For that is the only way that they will know how to succeed at any university worthy of the name. The alternative being bruited about is to water down university education so that badly prepared high school students will get Bs in spite of their deficiency. Talk about trout in the milk! High school should be the place where the ability to do sustained work and manage heavy workloads is developed. (And some of it might even start a little earlier, in middle school, to replace beanbags and bedsheets with history and courses like Jungle Gym Math with algebra or other high-school preparation.)

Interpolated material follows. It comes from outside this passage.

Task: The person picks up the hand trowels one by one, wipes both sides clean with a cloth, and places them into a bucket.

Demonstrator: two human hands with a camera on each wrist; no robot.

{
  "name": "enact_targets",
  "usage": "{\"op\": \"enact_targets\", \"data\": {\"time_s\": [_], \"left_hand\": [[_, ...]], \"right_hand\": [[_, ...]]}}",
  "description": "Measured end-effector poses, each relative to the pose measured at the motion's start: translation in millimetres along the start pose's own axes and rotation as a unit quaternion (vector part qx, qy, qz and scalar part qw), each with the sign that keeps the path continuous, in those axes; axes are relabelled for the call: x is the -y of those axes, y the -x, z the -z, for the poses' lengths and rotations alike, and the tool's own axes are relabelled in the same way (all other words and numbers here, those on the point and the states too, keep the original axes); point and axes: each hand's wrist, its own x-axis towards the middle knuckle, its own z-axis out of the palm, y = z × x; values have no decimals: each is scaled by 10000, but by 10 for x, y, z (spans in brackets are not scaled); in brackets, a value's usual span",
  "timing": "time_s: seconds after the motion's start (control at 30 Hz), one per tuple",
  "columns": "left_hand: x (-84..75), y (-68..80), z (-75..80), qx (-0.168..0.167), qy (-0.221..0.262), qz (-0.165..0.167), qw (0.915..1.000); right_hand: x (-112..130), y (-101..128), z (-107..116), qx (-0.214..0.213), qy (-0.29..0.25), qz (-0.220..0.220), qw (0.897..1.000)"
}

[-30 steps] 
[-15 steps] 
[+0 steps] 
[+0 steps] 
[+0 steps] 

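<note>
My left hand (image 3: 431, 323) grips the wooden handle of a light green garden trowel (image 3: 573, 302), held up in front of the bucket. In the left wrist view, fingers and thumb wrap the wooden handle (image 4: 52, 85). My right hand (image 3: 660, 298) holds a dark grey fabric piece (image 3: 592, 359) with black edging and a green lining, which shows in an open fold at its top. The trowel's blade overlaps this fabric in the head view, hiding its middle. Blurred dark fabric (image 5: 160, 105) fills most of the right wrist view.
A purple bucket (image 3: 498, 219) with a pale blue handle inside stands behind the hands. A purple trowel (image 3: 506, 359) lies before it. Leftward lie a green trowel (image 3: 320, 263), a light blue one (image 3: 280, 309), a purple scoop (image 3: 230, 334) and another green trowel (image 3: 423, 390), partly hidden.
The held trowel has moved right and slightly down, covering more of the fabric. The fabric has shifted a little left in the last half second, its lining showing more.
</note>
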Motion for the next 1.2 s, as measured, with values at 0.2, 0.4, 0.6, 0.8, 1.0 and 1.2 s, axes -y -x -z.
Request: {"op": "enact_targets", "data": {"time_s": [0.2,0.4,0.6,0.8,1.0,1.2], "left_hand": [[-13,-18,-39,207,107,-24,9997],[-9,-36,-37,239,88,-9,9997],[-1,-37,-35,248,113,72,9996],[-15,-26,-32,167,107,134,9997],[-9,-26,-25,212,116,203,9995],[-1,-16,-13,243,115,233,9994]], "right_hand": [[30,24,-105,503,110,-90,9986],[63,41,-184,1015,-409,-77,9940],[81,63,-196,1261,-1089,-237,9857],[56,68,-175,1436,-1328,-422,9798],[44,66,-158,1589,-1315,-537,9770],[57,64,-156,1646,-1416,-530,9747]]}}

What can be done? A certain amount is in the hands of the teacher, who can give guidance and suggestions or structure the work to include formative assessments and milestones. But teachers who are overwhelmed with large numbers of students are in no position to offer significant mid-course corrections to those that drift. Very often they can barely finish marking the final submissions, which leaves them unable to intervene in the process of writing. If students’ classmates are as inexperienced as the students themselves, little good will come of peer editing: Can a peer be expected to exercise the kind of judgment that experience, knowledge, and understanding confer on a teacher?

And teachers cannot singlehandedly work against academic and social cultures that countenance excuse-making and magical thinking. If it is in the school’s and parents’ blood to tolerate senioritis, a teacher who does not have an extraordinary pedagogical charisma will be able to do little. If all but a few “responsible” adults in a school and at home are winking and nodding at Junior while he goofs off, the odd teacher who disapproves will injure only himself by doing so.

The school that tries to buck the prevailing culture in which it finds itself will fare no better. Imagine a school in the Land of Magical Thinking deciding that to combat senioritis, it would send second-semester transcripts to its seniors’ chosen colleges whether or not it was asked to do so. Not much imagination is needed to figure out the consequences. Nor would it help that some of the colleges would do nothing when presented with the transcript of a disastrous second semester.

Something large-scale is needed for such schools. Meanwhile, we must preserve expectations and standards of care and diligence in places that still have them.